■ EXERCISE OBJECTIVE
With the line containing "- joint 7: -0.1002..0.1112" as the start and the line containing "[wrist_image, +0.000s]" as the end, transcribe that span of the entries below exactly, including both.

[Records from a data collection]
╭──

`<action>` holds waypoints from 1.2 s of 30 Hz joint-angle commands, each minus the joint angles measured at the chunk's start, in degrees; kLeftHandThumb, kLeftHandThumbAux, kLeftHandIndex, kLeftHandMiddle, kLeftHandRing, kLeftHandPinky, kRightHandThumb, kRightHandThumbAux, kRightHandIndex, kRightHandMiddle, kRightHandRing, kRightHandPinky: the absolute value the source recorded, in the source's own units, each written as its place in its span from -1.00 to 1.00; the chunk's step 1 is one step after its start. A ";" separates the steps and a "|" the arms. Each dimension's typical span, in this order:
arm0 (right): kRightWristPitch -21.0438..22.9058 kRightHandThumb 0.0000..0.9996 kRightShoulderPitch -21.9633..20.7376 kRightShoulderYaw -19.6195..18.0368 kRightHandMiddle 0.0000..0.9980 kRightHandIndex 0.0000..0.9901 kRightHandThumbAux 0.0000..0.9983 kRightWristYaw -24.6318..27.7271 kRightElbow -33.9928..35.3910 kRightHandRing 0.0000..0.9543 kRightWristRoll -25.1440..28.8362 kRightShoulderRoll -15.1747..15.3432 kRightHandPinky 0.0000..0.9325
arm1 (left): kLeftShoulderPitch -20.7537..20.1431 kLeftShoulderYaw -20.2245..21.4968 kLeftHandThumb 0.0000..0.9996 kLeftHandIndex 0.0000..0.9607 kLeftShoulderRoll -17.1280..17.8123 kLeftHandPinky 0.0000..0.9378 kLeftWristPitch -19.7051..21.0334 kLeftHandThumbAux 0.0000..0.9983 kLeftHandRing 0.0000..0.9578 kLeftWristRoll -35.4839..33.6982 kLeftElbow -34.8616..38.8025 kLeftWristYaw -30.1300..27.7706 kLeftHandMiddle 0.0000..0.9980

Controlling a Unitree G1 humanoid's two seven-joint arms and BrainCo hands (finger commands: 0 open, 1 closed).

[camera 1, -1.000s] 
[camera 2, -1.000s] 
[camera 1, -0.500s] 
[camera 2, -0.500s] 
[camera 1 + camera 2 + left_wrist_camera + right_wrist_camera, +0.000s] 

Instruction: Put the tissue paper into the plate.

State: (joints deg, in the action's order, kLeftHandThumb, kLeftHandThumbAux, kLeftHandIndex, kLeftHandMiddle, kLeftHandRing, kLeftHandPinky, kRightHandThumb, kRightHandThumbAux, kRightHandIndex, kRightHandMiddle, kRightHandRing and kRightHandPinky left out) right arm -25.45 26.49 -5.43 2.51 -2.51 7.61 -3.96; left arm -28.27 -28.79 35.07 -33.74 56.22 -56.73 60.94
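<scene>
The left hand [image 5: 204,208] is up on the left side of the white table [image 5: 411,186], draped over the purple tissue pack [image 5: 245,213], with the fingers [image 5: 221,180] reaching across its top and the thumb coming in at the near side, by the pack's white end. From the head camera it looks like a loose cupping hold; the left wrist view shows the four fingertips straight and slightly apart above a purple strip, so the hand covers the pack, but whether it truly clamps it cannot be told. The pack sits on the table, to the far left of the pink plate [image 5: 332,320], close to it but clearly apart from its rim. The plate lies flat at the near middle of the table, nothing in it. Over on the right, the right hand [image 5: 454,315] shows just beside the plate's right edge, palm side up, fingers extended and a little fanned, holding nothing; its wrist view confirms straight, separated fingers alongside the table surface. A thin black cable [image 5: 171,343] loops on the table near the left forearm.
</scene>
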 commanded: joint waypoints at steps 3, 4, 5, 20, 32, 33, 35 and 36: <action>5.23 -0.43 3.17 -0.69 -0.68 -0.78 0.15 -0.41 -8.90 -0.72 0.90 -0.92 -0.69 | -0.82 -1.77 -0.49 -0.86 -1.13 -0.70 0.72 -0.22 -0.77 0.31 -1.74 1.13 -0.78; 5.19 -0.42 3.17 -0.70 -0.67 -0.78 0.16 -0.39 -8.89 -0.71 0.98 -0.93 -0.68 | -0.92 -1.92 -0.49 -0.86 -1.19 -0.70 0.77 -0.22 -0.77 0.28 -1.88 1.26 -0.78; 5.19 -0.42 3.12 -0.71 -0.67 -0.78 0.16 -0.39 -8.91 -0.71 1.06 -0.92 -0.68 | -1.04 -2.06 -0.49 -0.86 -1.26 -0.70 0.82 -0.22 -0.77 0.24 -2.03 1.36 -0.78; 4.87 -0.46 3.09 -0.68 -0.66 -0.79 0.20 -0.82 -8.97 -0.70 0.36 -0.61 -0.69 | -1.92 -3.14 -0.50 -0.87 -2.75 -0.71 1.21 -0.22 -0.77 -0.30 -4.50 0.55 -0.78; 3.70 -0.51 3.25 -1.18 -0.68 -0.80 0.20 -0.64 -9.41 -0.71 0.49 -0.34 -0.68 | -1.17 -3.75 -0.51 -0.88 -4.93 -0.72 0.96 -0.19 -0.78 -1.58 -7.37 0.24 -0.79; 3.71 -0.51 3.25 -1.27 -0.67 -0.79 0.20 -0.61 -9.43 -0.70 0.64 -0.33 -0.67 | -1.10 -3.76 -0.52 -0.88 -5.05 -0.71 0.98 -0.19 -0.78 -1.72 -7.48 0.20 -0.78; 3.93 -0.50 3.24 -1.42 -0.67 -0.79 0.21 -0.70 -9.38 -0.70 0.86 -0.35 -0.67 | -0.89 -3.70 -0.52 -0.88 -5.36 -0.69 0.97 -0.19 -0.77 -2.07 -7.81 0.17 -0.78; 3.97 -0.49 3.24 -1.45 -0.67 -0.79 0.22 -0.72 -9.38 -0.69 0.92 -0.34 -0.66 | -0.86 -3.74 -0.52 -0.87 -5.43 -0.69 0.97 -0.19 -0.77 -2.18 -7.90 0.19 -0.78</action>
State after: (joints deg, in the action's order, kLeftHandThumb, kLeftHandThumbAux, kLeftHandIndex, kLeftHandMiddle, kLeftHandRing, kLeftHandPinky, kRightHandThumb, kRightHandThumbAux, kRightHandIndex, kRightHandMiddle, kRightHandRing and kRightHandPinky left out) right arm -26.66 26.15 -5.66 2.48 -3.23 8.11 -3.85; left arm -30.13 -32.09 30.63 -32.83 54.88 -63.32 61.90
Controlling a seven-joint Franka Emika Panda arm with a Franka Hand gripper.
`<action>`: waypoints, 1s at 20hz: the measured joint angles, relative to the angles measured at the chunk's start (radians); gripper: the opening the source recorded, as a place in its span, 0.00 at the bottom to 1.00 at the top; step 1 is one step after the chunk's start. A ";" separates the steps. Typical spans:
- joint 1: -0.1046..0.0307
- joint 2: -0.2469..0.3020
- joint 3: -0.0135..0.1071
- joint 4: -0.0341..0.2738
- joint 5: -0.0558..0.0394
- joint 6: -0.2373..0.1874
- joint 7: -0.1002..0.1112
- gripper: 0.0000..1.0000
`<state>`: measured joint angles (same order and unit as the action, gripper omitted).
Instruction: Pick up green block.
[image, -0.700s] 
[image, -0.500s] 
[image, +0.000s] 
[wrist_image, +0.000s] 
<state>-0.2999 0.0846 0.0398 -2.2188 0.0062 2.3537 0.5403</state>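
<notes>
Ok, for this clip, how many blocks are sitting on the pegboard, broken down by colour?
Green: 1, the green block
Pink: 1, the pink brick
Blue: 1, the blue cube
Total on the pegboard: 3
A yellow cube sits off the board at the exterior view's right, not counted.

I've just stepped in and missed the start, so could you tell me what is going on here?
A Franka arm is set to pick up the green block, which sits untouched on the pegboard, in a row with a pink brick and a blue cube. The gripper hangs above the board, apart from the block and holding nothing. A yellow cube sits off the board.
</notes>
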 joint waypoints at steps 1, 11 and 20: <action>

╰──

■ YOUR SOLUTION
- joint 7: -0.1002..0.1112
- gripper: 0.0000..1.0000
`<state>`: measured joint angles (same order and unit as the action, gripper omitted).
Instruction: Pick up green block.
[image, -0.700s] 
[image, -0.500s] 
[image, +0.000s] 
[wrist_image, +0.000s] 

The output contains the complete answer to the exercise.